In 1969, I was awarded a Reginald Heber Smith Fellowship and spent a year with the Legal Aid Society of Alameda County working with Black and Chicano community groups on police misconduct issues in Oakland, California.

From 1970 to 1973, I was an associate with Kennedy and Rhine in San Francisco, engaged in the general practice of law, with an emphasis on criminal defense and civil rights litigation. I was one of the pre-trial attorneys in the Angela Davis case, again with Michael Tigar and sued the City and County of San Francisco to enjoin police sweeps of young Asian men in Chinatown (Chan v. Alioto).

In 1973, I opened my own law office in Oakland. I have tried to dedicate a substantial portion of my time to pro bono work and in this regard, have represented a number of Asian and Latino community organizations, including serving as a volunteer attorney for the United Farm Workers Union and writing a portion of the winning brief in Murgia v. Muncipal Court (1975) 15 Cal.3d 286 (the lead California selective prosecution and equal protection case). I have also represented Dennis Banks and other members of the American Indian Movement(See, United States v. Loudhawk which went to the U.S.S.C. twice and the Ninth Circuit three times. This representation went on for 14 years. I successfully withstood the attempts to extradite Dennis to South Dakota from both California and Oregon. The federal criminal case brought against Mr. Banks has been litigated since 1975, in the United States District Court for the District of Oregon, the Ninth Circuit Court of Appeals, and the United States Supreme Court. The case was finally resolved, favorably, 14 years later.

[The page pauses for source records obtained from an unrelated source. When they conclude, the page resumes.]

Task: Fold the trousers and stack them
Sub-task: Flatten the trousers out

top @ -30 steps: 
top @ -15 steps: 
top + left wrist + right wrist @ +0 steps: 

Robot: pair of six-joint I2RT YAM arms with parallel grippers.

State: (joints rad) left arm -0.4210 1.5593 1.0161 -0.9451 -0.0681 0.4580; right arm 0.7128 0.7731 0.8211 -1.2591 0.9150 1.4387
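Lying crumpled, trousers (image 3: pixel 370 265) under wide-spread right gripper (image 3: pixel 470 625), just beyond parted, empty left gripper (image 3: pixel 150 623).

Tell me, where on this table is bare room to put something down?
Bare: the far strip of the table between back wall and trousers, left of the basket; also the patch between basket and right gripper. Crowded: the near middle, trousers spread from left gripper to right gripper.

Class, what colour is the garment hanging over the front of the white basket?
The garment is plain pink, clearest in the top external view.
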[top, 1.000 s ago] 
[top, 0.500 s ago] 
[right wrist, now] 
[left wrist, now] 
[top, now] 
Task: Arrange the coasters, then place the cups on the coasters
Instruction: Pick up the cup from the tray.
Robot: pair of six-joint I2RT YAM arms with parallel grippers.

I have lectured at Boalt Hall (University of California Law School) and at seminars sponsored by the National Lawyers Guild; the National Association of Criminal Defense Lawyers; NORML (National Organization for the Reform of Marijuana Laws); was on the faculty of the Hastings College School of Law for Trial and Appellate Advocacy (Criminal), am currently teaching at the Stanford University Law School Trial Advocacy Skills Workshop, the University of San Francisco Law School Trial Advocacy Program; and taught a law for journalists course for several years at San Francisco State University.

I am a past President of California Attorneys for Criminal Justice (1980-1981), an organization of approximately 9,000 members; and was on the ACLU Legal Committee. I serve on the Board of Governors of the Center for Constitutional Rights in New York City; on the Board of the Prison Law Office (Marin County, CA); and served on the Board of Directors of the National Association of Criminal Defense Lawyers (Washington, D.C.) for four terms (12 years). NACDL is the largest and most respected criminal defense bar in the United States, having a core membership of well over 20,000 attorneys and a group of participating lawyers (through their state organizations like CACJ) bringing the total to about 25,000.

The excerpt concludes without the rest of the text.